Assignment> After reading the data, copy it out in full and exactly.
╭──
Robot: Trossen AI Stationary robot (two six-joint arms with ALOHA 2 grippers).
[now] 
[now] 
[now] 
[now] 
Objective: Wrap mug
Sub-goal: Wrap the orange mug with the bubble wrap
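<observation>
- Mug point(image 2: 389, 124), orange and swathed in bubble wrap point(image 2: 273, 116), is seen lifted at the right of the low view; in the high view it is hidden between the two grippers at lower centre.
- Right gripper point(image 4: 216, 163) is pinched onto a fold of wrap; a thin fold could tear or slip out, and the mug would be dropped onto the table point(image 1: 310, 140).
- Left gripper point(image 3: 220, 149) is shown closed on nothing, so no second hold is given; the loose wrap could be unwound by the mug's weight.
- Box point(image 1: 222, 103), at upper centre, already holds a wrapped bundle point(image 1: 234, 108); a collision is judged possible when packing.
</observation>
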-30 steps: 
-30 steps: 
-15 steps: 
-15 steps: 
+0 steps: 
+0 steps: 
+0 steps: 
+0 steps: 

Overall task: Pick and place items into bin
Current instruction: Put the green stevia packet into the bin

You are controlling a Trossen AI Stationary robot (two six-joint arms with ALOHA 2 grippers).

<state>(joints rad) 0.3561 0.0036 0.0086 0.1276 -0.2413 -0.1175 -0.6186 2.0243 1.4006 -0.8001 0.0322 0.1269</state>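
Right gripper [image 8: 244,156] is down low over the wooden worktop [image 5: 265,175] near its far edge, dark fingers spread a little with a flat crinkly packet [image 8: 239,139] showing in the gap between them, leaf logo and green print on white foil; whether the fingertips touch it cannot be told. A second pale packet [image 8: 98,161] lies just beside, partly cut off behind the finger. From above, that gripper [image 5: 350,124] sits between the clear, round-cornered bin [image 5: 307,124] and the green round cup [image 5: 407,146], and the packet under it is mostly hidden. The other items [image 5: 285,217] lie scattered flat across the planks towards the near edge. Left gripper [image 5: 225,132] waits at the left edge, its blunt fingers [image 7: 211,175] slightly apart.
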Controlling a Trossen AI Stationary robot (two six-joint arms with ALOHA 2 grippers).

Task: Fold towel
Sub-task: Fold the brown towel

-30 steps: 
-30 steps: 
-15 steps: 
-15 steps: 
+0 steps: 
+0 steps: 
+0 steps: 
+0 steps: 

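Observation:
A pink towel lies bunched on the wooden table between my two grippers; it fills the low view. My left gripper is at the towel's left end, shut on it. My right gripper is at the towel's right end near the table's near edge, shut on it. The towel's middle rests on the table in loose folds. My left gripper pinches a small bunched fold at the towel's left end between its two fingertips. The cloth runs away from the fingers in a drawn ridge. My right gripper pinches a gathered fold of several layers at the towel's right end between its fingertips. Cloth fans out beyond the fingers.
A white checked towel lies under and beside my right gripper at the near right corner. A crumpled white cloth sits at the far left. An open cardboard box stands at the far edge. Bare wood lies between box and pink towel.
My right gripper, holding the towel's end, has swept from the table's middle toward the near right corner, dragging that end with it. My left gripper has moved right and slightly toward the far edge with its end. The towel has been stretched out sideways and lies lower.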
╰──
Answer box>
Robot: Trossen AI Stationary robot (two six-joint arms with ALOHA 2 grippers).
[now] 
[now] 
[now] 
[now] 
Objective: Wrap mug
Sub-goal: Wrap the orange mug with the bubble wrap
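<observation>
- Mug point(image 2: 389, 124), orange and swathed in bubble wrap point(image 2: 273, 116), is seen lifted at the right of the low view; in the high view it is hidden between the two grippers at lower centre.
- Right gripper point(image 4: 216, 163) is pinched onto a fold of wrap; a thin fold could tear or slip out, and the mug would be dropped onto the table point(image 1: 310, 140).
- Left gripper point(image 3: 220, 149) is shown closed on nothing, so no second hold is given; the loose wrap could be unwound by the mug's weight.
- Box point(image 1: 222, 103), at upper centre, already holds a wrapped bundle point(image 1: 234, 108); a collision is judged possible when packing.
</observation>
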-30 steps: 
-30 steps: 
-15 steps: 
-15 steps: 
+0 steps: 
+0 steps: 
+0 steps: 
+0 steps: 

Overall task: Pick and place items into bin
Current instruction: Put the green stevia packet into the bin

You are controlling a Trossen AI Stationary robot (two six-joint arms with ALOHA 2 grippers).

<state>(joints rad) 0.3561 0.0036 0.0086 0.1276 -0.2413 -0.1175 -0.6186 2.0243 1.4006 -0.8001 0.0322 0.1269</state>
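Right gripper [image 8: 244,156] is down low over the wooden worktop [image 5: 265,175] near its far edge, dark fingers spread a little with a flat crinkly packet [image 8: 239,139] showing in the gap between them, leaf logo and green print on white foil; whether the fingertips touch it cannot be told. A second pale packet [image 8: 98,161] lies just beside, partly cut off behind the finger. From above, that gripper [image 5: 350,124] sits between the clear, round-cornered bin [image 5: 307,124] and the green round cup [image 5: 407,146], and the packet under it is mostly hidden. The other items [image 5: 285,217] lie scattered flat across the planks towards the near edge. Left gripper [image 5: 225,132] waits at the left edge, its blunt fingers [image 7: 211,175] slightly apart.
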Controlling a Trossen AI Stationary robot (two six-joint arms with ALOHA 2 grippers).

Task: Fold towel
Sub-task: Fold the brown towel

-30 steps: 
-30 steps: 
-15 steps: 
-15 steps: 
+0 steps: 
+0 steps: 
+0 steps: 
+0 steps: 

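Observation:
A pink towel lies bunched on the wooden table between my two grippers; it fills the low view. My left gripper is at the towel's left end, shut on it. My right gripper is at the towel's right end near the table's near edge, shut on it. The towel's middle rests on the table in loose folds. My left gripper pinches a small bunched fold at the towel's left end between its two fingertips. The cloth runs away from the fingers in a drawn ridge. My right gripper pinches a gathered fold of several layers at the towel's right end between its fingertips. Cloth fans out beyond the fingers.
A white checked towel lies under and beside my right gripper at the near right corner. A crumpled white cloth sits at the far left. An open cardboard box stands at the far edge. Bare wood lies between box and pink towel.
My right gripper, holding the towel's end, has swept from the table's middle toward the near right corner, dragging that end with it. My left gripper has moved right and slightly toward the far edge with its end. The towel has been stretched out sideways and lies lower.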

Nothing more is needed to complete the output.